Mumun pottery period
- Geographical range: Korean peninsula
- Period: Late Stone Age, Bronze Age
- Dates: c. 1500 – c. 300 BC
- Preceded by: Jeulmun pottery period

Korean name
- Hangul: 무문토기시대
- Hanja: 無文土器時代
- RR: Mumun togi sidae
- MR: Mumun t'ogi sidae

= Mumun pottery period =

Korean historical period

The Mumun pottery period is an archaeological era in Korean prehistory that dates to approximately 1500–300 BC. This period is named after the Korean name for undecorated or plain cooking and storage vessels that form a large part of the pottery assemblage over the entire length of the period, but especially 850–550 BC.

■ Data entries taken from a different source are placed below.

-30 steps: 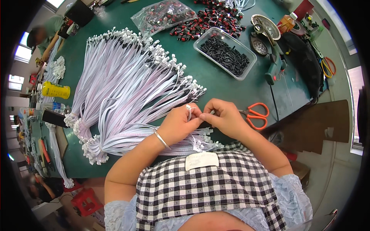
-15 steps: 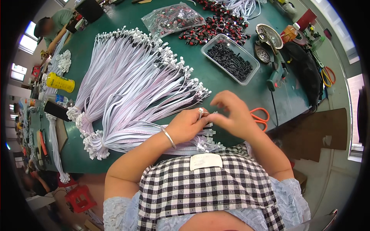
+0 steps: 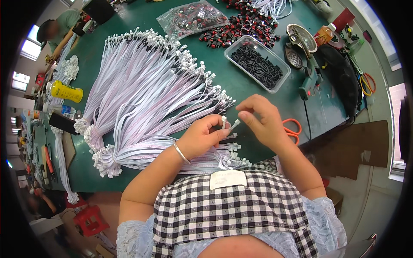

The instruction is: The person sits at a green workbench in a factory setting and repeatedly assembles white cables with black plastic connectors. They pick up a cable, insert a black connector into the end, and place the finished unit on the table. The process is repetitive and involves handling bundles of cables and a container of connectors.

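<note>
My left hand (image 3: 202,136), with a silver bangle at the wrist, pinches the ends of white flat cables. Two small white connectors (image 3: 224,119) stick up past its thumb and fingertips. Just to the right, my right hand (image 3: 263,122) is raised with curled fingers; thumb and forefinger are slightly apart, and I see nothing between them. The held cables belong to a big fanned bundle of white and pinkish flat cables (image 3: 142,90), tipped with white and black connectors. More connector ends (image 3: 234,161) lie below my left hand, against the checked apron.
Orange-handled scissors (image 3: 292,129) lie right of my right hand. Farther back are a clear tub of short black tubes (image 3: 246,39), a pile of black-and-red parts (image 3: 241,30), a filled plastic bag (image 3: 189,19) and a green hot-glue gun (image 3: 309,81). Another person (image 3: 64,30) works at far left.
My hands have drawn apart: the right has pulled back from the cable end, and the left has shifted slightly left. The white connectors now show between them.
</note>
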Tool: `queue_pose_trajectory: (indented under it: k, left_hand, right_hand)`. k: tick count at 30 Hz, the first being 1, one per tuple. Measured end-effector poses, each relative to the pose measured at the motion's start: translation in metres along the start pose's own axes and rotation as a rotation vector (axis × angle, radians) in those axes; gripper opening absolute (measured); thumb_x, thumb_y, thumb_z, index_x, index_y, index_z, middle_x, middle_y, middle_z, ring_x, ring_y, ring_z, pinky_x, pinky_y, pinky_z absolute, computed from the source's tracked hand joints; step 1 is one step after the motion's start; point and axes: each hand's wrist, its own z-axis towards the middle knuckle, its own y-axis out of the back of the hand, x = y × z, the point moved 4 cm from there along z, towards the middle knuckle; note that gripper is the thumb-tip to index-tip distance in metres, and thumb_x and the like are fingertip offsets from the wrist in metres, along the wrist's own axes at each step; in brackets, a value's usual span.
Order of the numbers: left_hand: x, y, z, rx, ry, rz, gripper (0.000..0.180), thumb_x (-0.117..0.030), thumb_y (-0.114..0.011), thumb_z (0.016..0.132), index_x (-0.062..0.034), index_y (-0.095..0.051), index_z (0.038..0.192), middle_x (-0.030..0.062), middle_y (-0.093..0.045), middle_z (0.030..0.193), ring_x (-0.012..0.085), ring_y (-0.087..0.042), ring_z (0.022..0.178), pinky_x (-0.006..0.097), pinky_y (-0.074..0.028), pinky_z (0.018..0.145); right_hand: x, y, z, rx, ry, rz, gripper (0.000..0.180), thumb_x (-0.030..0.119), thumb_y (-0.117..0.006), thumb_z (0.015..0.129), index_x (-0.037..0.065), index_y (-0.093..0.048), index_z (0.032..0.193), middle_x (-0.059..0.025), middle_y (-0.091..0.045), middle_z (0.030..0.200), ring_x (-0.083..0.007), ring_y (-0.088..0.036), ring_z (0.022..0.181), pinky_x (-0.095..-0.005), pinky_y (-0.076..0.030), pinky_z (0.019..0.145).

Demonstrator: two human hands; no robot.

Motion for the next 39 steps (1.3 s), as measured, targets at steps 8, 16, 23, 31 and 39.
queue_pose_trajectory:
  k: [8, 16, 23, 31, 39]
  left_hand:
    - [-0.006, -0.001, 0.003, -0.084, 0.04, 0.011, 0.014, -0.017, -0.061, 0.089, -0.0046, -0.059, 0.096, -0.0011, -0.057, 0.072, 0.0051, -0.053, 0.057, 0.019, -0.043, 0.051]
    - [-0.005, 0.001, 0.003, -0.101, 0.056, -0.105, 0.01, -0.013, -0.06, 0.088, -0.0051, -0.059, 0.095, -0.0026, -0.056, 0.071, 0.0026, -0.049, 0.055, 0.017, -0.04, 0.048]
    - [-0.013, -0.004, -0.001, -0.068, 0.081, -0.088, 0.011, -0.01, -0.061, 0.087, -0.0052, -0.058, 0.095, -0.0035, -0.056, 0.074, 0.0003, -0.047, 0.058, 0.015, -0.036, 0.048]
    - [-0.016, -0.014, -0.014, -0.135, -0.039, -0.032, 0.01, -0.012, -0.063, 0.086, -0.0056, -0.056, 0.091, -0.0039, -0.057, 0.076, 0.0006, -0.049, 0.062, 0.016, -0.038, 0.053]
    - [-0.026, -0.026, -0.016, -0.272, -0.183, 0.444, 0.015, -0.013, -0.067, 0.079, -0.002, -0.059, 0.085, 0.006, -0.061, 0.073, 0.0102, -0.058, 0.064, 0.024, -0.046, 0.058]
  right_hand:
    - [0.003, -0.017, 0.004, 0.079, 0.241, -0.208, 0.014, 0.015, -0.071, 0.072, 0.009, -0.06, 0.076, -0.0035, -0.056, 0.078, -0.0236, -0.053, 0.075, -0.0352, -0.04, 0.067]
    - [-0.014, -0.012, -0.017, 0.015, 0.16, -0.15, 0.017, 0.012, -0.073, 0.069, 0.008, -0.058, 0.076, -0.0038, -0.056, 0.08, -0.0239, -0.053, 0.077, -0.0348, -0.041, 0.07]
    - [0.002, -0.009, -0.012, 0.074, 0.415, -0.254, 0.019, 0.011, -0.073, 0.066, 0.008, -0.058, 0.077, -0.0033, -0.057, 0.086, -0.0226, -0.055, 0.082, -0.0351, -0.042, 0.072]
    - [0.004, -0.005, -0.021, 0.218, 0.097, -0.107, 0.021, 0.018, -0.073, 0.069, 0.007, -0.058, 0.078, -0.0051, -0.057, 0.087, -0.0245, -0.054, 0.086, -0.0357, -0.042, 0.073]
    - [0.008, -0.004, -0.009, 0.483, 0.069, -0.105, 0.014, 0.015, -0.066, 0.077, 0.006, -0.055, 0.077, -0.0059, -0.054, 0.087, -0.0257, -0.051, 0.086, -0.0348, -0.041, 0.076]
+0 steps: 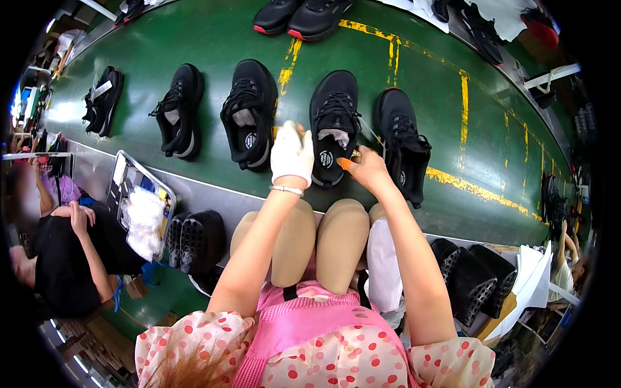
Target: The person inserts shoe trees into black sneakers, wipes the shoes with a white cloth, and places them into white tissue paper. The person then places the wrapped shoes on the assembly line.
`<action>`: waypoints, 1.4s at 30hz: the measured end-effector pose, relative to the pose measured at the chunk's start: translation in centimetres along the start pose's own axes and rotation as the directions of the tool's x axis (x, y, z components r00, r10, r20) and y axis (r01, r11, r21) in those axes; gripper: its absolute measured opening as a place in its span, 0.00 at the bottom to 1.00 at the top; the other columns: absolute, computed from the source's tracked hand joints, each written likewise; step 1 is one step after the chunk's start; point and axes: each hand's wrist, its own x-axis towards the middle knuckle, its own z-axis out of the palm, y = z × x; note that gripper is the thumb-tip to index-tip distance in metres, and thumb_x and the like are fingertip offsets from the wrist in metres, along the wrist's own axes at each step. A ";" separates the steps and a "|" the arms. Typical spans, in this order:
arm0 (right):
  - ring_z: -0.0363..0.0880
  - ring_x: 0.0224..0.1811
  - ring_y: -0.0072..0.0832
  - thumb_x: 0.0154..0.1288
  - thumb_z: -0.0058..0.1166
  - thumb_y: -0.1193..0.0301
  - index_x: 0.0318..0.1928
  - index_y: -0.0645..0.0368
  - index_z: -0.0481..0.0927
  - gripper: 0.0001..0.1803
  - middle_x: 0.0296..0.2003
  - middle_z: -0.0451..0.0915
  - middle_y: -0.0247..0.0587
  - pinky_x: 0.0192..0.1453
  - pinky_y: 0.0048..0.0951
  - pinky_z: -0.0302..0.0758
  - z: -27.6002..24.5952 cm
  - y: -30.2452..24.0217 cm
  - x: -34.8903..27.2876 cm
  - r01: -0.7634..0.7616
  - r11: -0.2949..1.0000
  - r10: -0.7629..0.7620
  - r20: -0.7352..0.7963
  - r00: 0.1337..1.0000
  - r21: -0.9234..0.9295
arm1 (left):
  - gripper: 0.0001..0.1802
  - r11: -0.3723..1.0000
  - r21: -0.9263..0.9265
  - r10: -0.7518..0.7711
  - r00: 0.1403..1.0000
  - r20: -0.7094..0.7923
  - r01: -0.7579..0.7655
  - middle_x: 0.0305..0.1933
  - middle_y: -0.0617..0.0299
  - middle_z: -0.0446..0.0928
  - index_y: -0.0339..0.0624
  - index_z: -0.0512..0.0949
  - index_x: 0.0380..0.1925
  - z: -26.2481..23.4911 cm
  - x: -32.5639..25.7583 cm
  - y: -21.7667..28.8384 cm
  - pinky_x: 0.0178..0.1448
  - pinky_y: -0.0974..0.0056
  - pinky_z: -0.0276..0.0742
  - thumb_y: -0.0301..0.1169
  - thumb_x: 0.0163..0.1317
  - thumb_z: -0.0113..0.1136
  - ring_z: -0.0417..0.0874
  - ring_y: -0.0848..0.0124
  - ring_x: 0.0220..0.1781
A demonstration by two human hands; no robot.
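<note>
A black lace-up sneaker lies on the green table in front of me, toe pointing away, with pale paper stuffed inside. My left hand, in a white glove, is closed at the left side of its collar. At the right side of the heel is my right hand, bare except for orange covers on fingertips, its fingers closed on the collar edge. Another black sneaker lies just right of that hand. To the left of the glove rests a third black sneaker, also holding paper.
More black sneakers lie farther left, and a red-soled pair at the far side. Yellow lines mark the green table. A tray with white bundles and black perforated pieces flank my knees. A person in black sits left.
</note>
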 end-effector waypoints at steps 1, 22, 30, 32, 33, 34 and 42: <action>0.83 0.42 0.47 0.58 0.62 0.59 0.49 0.71 0.76 0.27 0.35 0.83 0.57 0.50 0.39 0.77 0.1 0.1 -0.2 -0.027 0.999 0.027 0.024 0.999 0.018 | 0.17 0.959 -0.204 -0.167 0.974 0.153 0.196 0.33 0.52 0.79 0.39 0.76 0.49 -0.1 -0.5 0.5 0.39 0.59 0.78 0.32 0.60 0.61 0.83 0.59 0.33; 0.80 0.48 0.53 0.47 0.66 0.61 0.38 0.66 0.83 0.22 0.39 0.81 0.64 0.52 0.43 0.76 2.7 -1.1 -0.8 -0.048 0.999 0.047 -0.070 0.996 -0.015 | 0.12 0.973 -0.036 -0.220 0.959 0.179 0.230 0.33 0.43 0.80 0.37 0.83 0.30 8.8 -0.3 2.4 0.44 0.56 0.77 0.34 0.57 0.59 0.82 0.48 0.38; 0.79 0.48 0.53 0.58 0.55 0.60 0.38 0.65 0.84 0.18 0.41 0.80 0.63 0.55 0.44 0.74 0.4 -1.4 -1.9 -0.005 0.991 -0.007 -0.086 0.996 -0.131 | 0.18 0.996 -0.027 -0.064 0.891 0.449 0.085 0.38 0.44 0.81 0.37 0.83 0.35 2.0 -1.6 4.0 0.49 0.57 0.77 0.43 0.60 0.58 0.83 0.50 0.43; 0.79 0.47 0.54 0.59 0.55 0.60 0.42 0.63 0.82 0.19 0.39 0.81 0.62 0.54 0.46 0.75 -0.4 -1.1 -2.5 0.013 0.988 -0.030 -0.106 0.994 -0.152 | 0.15 0.986 -0.163 0.060 0.961 0.271 -0.016 0.36 0.46 0.82 0.38 0.83 0.35 -1.0 -3.3 4.0 0.46 0.58 0.78 0.39 0.61 0.59 0.83 0.52 0.41; 0.79 0.46 0.54 0.60 0.55 0.60 0.44 0.63 0.81 0.20 0.39 0.81 0.62 0.54 0.47 0.74 -0.4 -1.2 -2.8 0.020 0.982 -0.045 -0.133 0.990 -0.187 | 0.12 0.975 -0.215 0.090 0.988 0.127 -0.062 0.36 0.47 0.82 0.38 0.83 0.34 -2.2 -4.1 3.3 0.45 0.59 0.78 0.36 0.61 0.59 0.83 0.53 0.39; 0.80 0.46 0.54 0.61 0.55 0.60 0.46 0.63 0.79 0.20 0.39 0.81 0.61 0.53 0.47 0.75 -0.9 -1.7 -3.1 0.013 0.971 -0.040 -0.112 0.993 -0.240 | 0.09 0.975 -0.210 0.098 0.991 0.091 -0.077 0.35 0.48 0.82 0.38 0.82 0.34 -3.9 -4.8 2.7 0.43 0.60 0.78 0.32 0.61 0.60 0.84 0.54 0.37; 0.81 0.40 0.49 0.57 0.51 0.74 0.46 0.61 0.80 0.16 0.40 0.81 0.51 0.46 0.44 0.78 1.6 -4.7 -10.2 0.553 0.805 -0.577 -0.070 0.813 -0.215 | 0.11 0.958 -0.191 -0.164 0.953 0.253 0.216 0.42 0.49 0.82 0.34 0.82 0.42 -12.5 -12.5 -4.7 0.53 0.64 0.76 0.27 0.64 0.56 0.84 0.61 0.46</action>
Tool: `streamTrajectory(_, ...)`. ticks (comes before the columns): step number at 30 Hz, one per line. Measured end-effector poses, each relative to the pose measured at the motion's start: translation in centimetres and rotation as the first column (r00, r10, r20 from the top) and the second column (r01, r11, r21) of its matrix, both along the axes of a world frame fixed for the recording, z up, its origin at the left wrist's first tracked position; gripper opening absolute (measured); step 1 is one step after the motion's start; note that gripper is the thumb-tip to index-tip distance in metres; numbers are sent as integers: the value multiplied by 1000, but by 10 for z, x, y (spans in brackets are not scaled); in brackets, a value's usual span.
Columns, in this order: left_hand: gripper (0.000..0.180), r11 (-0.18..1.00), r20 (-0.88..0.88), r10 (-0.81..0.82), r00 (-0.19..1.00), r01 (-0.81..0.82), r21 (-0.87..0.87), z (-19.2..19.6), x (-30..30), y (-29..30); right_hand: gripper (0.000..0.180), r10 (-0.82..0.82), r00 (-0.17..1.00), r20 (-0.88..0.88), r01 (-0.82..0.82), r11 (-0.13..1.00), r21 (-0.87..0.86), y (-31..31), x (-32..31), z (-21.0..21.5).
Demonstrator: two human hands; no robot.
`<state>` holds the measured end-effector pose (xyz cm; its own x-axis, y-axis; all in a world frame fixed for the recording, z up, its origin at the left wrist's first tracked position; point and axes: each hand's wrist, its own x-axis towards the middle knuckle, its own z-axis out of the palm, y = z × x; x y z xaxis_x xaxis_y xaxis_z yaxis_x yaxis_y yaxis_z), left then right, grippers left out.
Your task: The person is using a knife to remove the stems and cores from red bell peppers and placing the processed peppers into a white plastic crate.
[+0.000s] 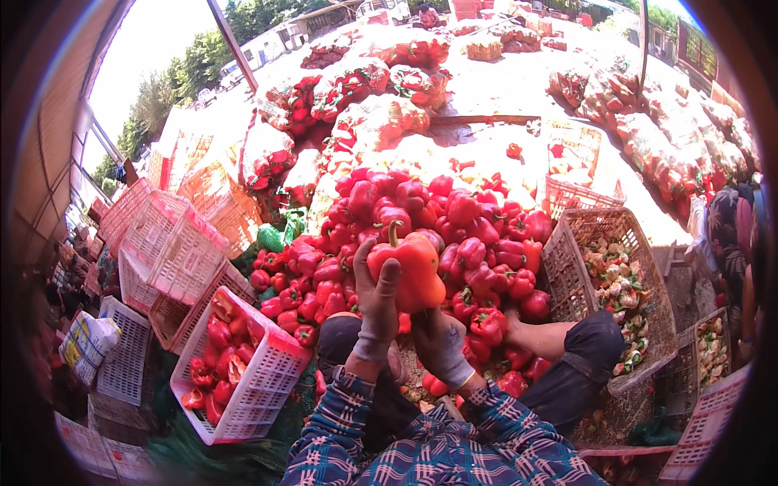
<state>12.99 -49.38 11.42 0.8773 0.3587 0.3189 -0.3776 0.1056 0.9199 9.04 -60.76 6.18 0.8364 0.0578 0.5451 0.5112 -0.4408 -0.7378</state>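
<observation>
A large orange-red bell pepper (417, 271) with a curved green stem is held up in front of me, stem upward. My left hand (376, 304), in a grey work glove, grips it from the left side, thumb against its skin. My right hand (440, 340), gloved too, is closed just below the pepper's underside. Its fingers are mostly hidden, and what they hold, if anything, does not show. Beyond both hands spreads a big heap of red bell peppers (478, 243), reaching down between my legs.
At left stands a white crate (271, 381) of red peppers, partly cut. Stacked pink crates (174, 235) rise behind it. To the right is a brown crate (571, 267) of pale pepper cores. Full mesh sacks (381, 121) lie beyond the heap. A person (733, 235) is at the far right.
</observation>
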Motion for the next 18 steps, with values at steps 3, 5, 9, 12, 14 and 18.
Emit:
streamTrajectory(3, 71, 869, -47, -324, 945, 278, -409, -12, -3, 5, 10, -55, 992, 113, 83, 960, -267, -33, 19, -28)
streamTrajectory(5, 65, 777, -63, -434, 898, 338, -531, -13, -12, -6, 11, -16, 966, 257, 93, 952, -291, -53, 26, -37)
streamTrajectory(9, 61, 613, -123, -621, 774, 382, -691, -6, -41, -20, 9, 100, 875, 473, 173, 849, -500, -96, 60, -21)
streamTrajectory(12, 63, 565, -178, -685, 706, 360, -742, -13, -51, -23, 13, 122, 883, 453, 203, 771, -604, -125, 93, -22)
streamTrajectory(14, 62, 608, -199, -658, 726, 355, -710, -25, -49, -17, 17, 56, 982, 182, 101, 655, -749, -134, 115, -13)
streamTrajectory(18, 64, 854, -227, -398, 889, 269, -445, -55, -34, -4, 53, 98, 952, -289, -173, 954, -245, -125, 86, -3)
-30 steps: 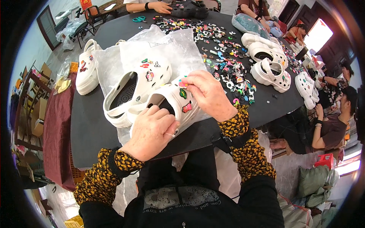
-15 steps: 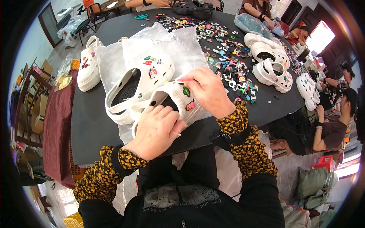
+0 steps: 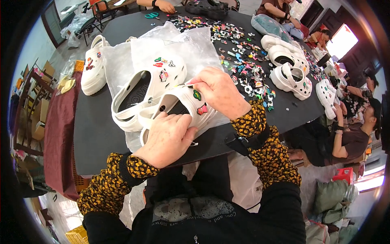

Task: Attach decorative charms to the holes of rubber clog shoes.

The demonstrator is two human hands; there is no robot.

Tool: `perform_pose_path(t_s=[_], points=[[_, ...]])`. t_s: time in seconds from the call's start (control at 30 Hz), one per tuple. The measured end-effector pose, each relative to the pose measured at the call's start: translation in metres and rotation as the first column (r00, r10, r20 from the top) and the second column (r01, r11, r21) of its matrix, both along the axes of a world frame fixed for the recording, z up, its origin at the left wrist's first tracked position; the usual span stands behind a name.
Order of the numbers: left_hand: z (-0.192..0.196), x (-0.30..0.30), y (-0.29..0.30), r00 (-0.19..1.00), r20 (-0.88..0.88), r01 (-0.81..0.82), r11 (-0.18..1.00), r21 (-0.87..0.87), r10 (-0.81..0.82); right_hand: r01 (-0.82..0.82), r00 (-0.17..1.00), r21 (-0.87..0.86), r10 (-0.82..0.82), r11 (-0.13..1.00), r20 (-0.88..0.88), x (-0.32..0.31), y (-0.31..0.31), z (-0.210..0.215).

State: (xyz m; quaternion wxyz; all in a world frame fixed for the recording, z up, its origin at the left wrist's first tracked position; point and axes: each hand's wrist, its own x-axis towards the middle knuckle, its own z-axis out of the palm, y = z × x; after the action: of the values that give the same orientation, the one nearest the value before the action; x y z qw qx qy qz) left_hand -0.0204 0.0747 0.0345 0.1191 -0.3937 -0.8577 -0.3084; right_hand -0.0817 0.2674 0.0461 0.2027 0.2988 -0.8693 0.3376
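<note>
Nearest the lower edge, two forearms in black-and-yellow patterned sleeves are seen entering the view. The left hand (image 3: 168,136) is laid over the heel end of a white clog (image 3: 180,109), its fingers curled and pressed on the clog's rim; the fingertips are partly hidden inside the opening. The right hand (image 3: 219,91) is closed over the toe of the same clog, the thumb and forefinger pinched at a small charm that is too small to be made out. A green charm (image 3: 197,95) and a pink charm (image 3: 202,109) are fixed on the clog's upper. The clog is held at the near edge of a dark round table (image 3: 93,134), resting on a clear plastic bag (image 3: 195,49). Just beside it, on the same bag, a second white clog (image 3: 146,87) with several coloured charms is laid. Farther left, a third white clog (image 3: 94,67) is stood alone. Beyond, loose charms (image 3: 243,65) are scattered in a pile across the table. To the right, further white clogs (image 3: 286,65) are grouped. At the far rim, another person's hand (image 3: 164,5) is partly cut off, beside green-handled scissors (image 3: 151,15).
</note>
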Motion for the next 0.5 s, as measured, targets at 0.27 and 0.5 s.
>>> perform_pose_path(t_s=[0.27,0.5], points=[[-0.0009,-0.0039,-0.0022,1.0,0.017,0.008,1.0,0.027,-0.008,-0.046,0.98,0.127,0.07,0.991,-0.184,0.002,-0.0048,-0.004],[-0.0025,-0.0088,-0.0025,0.998,0.033,0.044,0.998,0.041,-0.046,-0.094,0.99,0.183,0.112,0.979,-0.088,0.0054,0.0027,-0.005]])
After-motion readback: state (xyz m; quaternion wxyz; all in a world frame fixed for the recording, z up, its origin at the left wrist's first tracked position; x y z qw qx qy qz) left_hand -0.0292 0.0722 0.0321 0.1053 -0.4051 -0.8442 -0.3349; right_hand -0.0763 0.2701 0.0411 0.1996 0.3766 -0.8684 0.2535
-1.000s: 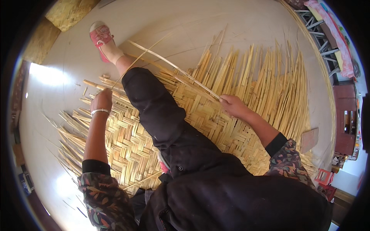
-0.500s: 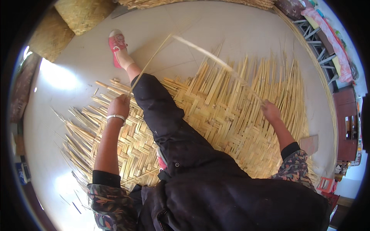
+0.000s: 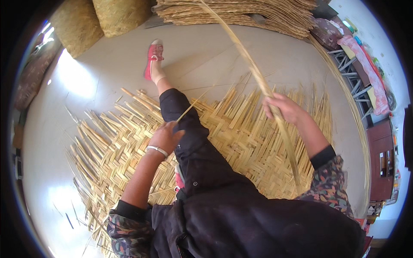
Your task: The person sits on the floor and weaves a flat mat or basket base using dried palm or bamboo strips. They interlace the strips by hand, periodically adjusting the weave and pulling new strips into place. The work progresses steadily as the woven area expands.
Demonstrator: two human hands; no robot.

The Mumun period is known for the origins of intensive agriculture and complex societies on both the Korean Peninsula and the Japanese archipelago. This period or parts of it have sometimes been labelled as the "Korean Bronze Age", after Thomsen's 19th century three-age system classification of human prehistory. However, the application of such terminology in the Korean case may be misleading since local bronze production is not proven to have occurred until approximately the 13th century BCE, early bronze artifacts are rare, and the distribution of bronze is highly regionalized until after 300 BC. A boom in the archaeological excavations of Mumun Period sites since the mid-1990s has recently increased collective knowledge about this formative period in the prehistory of East Asia.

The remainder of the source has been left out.